What the task requires:
Each line from the one with "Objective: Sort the" to the final line of the data must be reproduced exactly, and no other line may appear.

*** Information provided ***

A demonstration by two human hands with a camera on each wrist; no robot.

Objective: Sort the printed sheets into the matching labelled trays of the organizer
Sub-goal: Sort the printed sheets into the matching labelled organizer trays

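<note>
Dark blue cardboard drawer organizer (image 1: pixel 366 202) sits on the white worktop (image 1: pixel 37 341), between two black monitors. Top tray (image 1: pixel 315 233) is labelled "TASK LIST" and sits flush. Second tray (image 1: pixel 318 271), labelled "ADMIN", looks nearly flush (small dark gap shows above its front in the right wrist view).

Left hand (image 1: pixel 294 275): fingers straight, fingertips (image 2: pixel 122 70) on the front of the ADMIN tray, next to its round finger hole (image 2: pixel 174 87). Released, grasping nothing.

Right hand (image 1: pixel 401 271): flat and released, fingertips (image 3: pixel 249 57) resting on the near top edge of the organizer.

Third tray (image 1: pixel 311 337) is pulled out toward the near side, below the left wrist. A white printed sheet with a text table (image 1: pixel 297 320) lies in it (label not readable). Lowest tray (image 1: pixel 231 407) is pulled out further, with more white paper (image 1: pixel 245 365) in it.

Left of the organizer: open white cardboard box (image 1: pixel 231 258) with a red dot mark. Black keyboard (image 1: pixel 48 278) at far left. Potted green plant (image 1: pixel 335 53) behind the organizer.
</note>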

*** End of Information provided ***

Response below:
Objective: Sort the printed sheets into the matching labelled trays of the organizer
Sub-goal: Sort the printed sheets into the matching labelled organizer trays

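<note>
Dark blue cardboard drawer organizer (image 1: pixel 366 202) sits on the white worktop (image 1: pixel 37 341), between two black monitors. Top tray (image 1: pixel 315 233) is labelled "TASK LIST" and sits flush. Second tray (image 1: pixel 318 271), labelled "ADMIN", looks nearly flush (small dark gap shows above its front in the right wrist view).

Left hand (image 1: pixel 294 275): fingers straight, fingertips (image 2: pixel 122 70) on the front of the ADMIN tray, next to its round finger hole (image 2: pixel 174 87). Released, grasping nothing.

Right hand (image 1: pixel 401 271): flat and released, fingertips (image 3: pixel 249 57) resting on the near top edge of the organizer.

Third tray (image 1: pixel 311 337) is pulled out toward the near side, below the left wrist. A white printed sheet with a text table (image 1: pixel 297 320) lies in it (label not readable). Lowest tray (image 1: pixel 231 407) is pulled out further, with more white paper (image 1: pixel 245 365) in it.

Left of the organizer: open white cardboard box (image 1: pixel 231 258) with a red dot mark. Black keyboard (image 1: pixel 48 278) at far left. Potted green plant (image 1: pixel 335 53) behind the organizer.
</note>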

This answer is complete as it stands.